今回の書評は『読書という荒野 見城徹著』だ。
見城氏は幻冬舎の社長だ。メディアにも多数出ているから知っている人は多いだろう。出版社の社長が自ら著書を出版したのだ。読まない手はない。
帯の秋元康氏のコメントにはこう書かれている。
「見城徹の読書は血の匂いがする」
気になった人は読むべし。
Contents
見城節、人間を人間たらしめるのは言葉だ

言葉を持たない人間は 、たとえ人の形をしていても 、動物と何ら変わりはないと僕は考える 。赤ん坊は言葉を持たない 。だから赤ん坊には人生や世界がない 。人間を人間たらしめるのは言葉だ 。では 、人間としての言葉を獲得するにはどうすればいいのか 。それは 、 「読書 」をすることにほかならない 。
言葉を自在に操ることができる人が、人生や世界を獲得するということだ。それはより洗練されればされるほど自分の人生や世界を確立することができる。
本を読まなくても言葉を紡ぐことができる人もなかにはいるだろう。だがそれは稀だろう。それはよっぽどの人生経験を積まないと到達しない境地だ。
常人であればやはり読書をすることでしか、自分の言葉を獲得し、自分の世界を確立することはできないのだ。
見城氏ほど読書に対して真正面から向き合う人はいないかもしれない。秋元氏の言葉にもあるように、血や汗や涙を流しながら歯を食いしばるように活字を追っている姿が目に浮かぶようだ。
見城氏を見ていると思う、読書とは格闘なのかもしれない。
見城節、自己検証 、自己嫌悪 、自己否定の三つがなければ 、人間は進歩しない

僕はかねがね 「自己検証 、自己嫌悪 、自己否定の三つがなければ 、人間は進歩しない 」と言っている 。自己検証とは 、自分の思考や行動を客観的に見直し 、修正すること 。自己嫌悪とは 、自意識過剰さや自己顕示欲を恥じ 、自分の狡さや狭量さ 、怠惰さに苛立つこと 。そして自己否定とは 、自己満足を排し 、成長していない自分や 、自分が拠って立つ場所を否定し 、新たな自分を手に入れることだ 。

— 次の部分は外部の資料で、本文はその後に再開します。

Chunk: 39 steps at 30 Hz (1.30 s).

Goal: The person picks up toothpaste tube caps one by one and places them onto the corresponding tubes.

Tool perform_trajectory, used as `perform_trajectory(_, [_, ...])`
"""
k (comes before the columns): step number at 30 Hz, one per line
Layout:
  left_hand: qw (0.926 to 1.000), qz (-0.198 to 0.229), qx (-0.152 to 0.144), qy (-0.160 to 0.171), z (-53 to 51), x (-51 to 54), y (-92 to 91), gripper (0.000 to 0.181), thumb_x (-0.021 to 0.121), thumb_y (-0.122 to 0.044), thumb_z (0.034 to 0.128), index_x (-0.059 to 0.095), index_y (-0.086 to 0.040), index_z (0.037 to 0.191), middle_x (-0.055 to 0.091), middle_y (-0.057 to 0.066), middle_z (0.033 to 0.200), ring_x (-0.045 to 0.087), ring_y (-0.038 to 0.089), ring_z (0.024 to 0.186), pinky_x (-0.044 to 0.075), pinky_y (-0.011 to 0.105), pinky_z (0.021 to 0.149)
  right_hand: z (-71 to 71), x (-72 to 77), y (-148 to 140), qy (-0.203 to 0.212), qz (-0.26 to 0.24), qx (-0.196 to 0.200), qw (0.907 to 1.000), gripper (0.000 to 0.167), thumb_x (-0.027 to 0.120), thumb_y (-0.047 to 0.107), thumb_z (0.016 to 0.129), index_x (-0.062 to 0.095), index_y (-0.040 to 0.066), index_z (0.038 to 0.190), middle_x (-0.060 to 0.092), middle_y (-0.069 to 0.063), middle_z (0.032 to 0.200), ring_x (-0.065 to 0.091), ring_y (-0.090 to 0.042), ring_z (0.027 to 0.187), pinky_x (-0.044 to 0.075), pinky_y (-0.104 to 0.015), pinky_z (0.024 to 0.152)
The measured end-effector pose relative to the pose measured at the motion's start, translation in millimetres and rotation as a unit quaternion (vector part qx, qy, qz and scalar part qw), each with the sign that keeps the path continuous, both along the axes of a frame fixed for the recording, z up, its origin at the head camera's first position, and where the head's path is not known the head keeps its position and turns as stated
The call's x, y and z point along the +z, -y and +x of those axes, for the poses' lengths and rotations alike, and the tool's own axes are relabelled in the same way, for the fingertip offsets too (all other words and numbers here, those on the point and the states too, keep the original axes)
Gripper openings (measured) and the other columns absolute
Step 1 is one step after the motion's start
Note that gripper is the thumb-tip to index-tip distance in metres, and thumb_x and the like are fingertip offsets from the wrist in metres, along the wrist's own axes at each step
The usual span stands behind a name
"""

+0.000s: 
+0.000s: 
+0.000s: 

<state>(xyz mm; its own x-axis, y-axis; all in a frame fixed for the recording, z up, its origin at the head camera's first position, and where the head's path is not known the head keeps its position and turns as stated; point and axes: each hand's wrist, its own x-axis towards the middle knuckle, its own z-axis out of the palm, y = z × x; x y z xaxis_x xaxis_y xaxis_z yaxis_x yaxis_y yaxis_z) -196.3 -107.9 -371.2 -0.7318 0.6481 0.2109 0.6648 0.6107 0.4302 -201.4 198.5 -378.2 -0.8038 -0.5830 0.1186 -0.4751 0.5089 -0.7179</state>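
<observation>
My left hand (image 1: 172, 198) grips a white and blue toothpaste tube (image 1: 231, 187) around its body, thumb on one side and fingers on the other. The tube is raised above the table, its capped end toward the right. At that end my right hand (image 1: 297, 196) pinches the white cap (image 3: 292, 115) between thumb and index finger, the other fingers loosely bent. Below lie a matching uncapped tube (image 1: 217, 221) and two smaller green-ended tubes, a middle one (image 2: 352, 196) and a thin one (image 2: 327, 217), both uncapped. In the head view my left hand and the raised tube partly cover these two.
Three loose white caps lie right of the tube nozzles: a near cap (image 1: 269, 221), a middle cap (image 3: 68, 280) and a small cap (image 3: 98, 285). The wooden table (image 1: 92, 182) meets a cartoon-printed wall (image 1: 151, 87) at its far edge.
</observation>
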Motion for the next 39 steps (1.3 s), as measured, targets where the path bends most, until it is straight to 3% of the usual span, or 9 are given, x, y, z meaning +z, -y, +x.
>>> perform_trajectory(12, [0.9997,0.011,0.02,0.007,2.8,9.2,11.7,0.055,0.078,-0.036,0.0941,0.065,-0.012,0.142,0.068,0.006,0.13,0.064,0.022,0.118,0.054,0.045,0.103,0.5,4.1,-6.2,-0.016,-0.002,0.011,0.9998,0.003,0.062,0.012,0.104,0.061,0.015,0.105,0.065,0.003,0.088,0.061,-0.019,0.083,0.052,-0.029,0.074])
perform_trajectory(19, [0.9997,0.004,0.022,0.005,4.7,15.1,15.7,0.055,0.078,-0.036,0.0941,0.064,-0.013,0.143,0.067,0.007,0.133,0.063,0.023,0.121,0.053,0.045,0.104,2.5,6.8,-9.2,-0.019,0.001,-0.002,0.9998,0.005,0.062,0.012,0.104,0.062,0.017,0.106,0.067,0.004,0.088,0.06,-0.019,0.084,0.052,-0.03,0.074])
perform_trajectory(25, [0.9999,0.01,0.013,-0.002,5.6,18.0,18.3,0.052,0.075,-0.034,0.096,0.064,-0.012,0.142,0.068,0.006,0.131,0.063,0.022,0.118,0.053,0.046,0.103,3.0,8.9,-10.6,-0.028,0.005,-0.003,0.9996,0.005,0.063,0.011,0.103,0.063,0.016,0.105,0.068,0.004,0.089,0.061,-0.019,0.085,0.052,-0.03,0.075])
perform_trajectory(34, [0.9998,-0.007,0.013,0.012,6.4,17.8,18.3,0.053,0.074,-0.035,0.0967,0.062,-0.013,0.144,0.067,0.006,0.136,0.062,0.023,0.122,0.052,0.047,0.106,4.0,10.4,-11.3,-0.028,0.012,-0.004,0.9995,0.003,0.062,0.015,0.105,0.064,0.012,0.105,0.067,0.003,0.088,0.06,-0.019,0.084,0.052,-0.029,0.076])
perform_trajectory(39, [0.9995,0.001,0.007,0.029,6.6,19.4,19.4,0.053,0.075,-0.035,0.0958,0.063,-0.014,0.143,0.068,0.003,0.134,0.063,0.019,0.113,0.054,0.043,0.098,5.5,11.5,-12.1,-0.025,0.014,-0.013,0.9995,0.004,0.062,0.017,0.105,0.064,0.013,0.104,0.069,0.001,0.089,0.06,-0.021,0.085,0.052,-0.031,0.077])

自己検証、自己嫌悪、自己否定、この3つは人が嫌がるものの代表格だろう。人は自分自身で自分の心を傷つけることは本能的に避けるはずだ。
だがそれをあえてやれと見城氏は言う。見城氏はこれらを今までやってきたのだ。その証拠はあの顔に刻まれている。修羅場をくぐり抜け、自信を獲得した目をしている。
今にも誰かに噛みつきそうなほど、内に秘めた熱量を持っていることがわかる。
さて、では常人である我々は自己検証、自己嫌悪、自己否定、この3点セットをどの程度できるだろうか。

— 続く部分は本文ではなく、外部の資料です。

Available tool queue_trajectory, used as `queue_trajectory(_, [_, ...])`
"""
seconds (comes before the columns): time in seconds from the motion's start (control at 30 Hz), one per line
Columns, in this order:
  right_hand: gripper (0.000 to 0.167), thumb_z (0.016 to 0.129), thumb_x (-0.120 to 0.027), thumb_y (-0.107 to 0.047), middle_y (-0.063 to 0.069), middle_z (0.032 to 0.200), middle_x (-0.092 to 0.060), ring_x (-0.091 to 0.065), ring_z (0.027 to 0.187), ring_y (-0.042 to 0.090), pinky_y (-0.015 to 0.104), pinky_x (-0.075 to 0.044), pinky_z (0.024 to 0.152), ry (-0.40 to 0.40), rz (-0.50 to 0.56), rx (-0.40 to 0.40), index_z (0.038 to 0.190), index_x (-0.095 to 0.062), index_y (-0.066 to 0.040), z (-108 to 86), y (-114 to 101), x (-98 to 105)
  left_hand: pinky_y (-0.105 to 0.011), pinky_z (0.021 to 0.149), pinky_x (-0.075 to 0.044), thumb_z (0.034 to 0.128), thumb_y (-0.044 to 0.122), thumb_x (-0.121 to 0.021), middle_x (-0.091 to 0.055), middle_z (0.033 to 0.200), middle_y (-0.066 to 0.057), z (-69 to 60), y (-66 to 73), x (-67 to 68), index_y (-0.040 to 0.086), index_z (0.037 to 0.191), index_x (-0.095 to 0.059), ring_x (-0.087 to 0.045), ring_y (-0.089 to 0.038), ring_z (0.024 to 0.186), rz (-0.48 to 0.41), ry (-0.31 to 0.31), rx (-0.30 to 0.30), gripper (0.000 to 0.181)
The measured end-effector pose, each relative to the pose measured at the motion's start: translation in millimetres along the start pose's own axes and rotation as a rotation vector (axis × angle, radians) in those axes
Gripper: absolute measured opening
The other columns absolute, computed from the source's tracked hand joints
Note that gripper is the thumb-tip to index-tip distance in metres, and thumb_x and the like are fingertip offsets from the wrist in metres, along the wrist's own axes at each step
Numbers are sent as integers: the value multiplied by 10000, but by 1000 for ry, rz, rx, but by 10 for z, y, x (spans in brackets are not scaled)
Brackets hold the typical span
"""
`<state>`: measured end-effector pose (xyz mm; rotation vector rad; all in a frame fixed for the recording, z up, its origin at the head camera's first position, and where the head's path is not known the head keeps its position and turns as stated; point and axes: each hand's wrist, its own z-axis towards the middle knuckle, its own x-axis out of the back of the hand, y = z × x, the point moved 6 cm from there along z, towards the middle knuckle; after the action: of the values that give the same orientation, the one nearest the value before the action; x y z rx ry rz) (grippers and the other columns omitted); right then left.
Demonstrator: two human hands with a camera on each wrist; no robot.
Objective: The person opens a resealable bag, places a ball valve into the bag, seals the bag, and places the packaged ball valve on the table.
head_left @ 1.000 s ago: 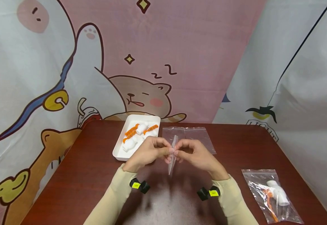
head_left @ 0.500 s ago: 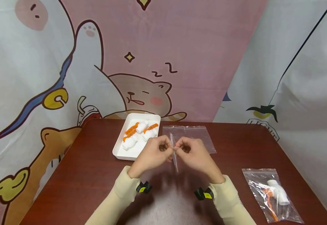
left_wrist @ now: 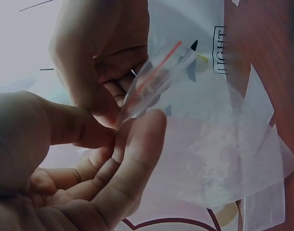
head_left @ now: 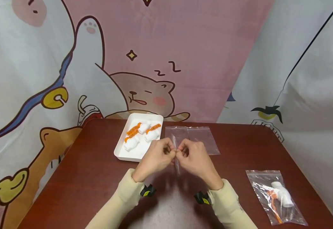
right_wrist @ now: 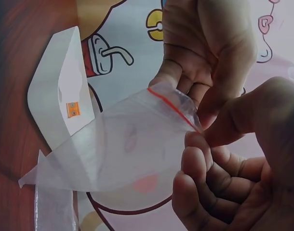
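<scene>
Between both hands hangs a clear zip bag (right_wrist: 132,149) with a red line along its zip end, seen close up in the wrist views. My left hand (head_left: 158,155) pinches one side of the bag's zip end between thumb and fingers. Right against it, my right hand (head_left: 196,159) pinches the same end; the fingertips of both hands nearly meet. The bag looks flat, with nothing visible inside. In the head view it is edge-on and partly hidden by the hands.
Behind the left hand stands a white tray (head_left: 120,155) with white pipe fittings (head_left: 132,143) and orange strips (head_left: 134,128). Flat clear bags (head_left: 203,138) lie behind the right hand. A filled zip bag (head_left: 278,197) with a white fitting and an orange piece lies at the right.
The hands have turned slightly inward around the bag, and the right forearm has shifted a little left. Both hands keep pinching the zip end. The head view has tipped slightly.
</scene>
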<state>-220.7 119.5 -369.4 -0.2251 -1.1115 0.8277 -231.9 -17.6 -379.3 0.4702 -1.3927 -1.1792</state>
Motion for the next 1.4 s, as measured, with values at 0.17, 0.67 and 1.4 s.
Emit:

今の時代、自己否定よりも自己肯定をするべき、と言われている世の中だ。そのほうが楽だし、そのほうが幸せだからだ。
だが何かを成し遂げるためには、自分の心ととことん向き合うことが必要なのだ。
あなたにはそれはできるだろうか。
何かを得るためには自分の心を探求し、新たな世界に踏み込まなければならないのだ。たとえそこで地獄であろうとも。
見城節、教養とは単なる情報の羅列ではない

教養とは 、単なる情報の羅列ではない 。人生や社会に対する深い洞察 、言い換えれば 「思考する言葉 」にほかならない 。
僕が考える読書とは 、実生活では経験できない 「別の世界 」の経験をし 、他者への想像力を磨くことだ 。重要なのは 、 「何が書かれているか 」ではなく 、 「自分がどう感じるか 」なのである 。

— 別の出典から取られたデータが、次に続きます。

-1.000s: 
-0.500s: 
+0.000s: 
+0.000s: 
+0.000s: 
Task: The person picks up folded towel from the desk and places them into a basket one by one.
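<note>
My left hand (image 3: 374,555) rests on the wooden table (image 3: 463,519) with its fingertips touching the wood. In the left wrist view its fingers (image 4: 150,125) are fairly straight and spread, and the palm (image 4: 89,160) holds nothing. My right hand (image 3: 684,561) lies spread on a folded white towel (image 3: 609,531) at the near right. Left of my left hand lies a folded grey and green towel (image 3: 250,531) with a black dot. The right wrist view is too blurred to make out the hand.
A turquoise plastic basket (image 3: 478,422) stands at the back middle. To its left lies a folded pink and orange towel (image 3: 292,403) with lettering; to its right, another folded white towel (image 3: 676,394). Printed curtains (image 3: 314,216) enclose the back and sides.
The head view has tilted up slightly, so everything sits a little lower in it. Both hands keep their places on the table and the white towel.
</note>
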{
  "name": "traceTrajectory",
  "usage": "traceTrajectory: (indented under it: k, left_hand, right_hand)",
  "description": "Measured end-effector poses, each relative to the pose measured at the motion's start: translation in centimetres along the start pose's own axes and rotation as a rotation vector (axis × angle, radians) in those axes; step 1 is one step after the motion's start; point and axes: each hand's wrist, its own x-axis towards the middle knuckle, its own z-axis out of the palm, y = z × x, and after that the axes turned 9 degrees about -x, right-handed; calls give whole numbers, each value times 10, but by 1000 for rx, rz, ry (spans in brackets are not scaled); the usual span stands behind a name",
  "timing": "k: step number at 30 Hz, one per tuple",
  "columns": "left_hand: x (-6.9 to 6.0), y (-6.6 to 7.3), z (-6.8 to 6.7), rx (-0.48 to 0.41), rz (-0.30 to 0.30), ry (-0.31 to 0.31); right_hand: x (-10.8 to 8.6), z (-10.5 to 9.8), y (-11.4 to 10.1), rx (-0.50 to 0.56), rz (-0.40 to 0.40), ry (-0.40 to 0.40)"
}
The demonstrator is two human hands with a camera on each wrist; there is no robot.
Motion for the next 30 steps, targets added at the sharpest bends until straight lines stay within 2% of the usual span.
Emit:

速読で多くの本を読んだという話を聞くが、私は速読自体は否定しない。速く読める人は速く読めばいいし、読むのが遅い人は自分のペースで読めばいいと思う。
どれだけたくさんの本を読んだとしても、何も感じなかったとしたら読書の意味がないだろう。どれだけ読むのが遅くとも、多くのことを感じ取ることができたのならそれでいいのだ。
足が速い遅いがあるように、人間には能力の差がある。問題は速さではない。どれだけ心が動いたか、である。
読書する際は、思考しながら読む、メモを取りながら読む、これを意識するだけで読書の質は変わるはずだ。
読書という荒野、おわりに
最後に「おわりに」から一文引用して締めるとしよう。
「一期は夢よ 、ただ狂え 」僕の敬愛する作家 、団鬼六がよく使っていた言葉である 。人生は短く 、一瞬で消える夢のようなものだ 。だから真面目くさって生きるのではなく 、ただ狂って色濃く生きればいい 。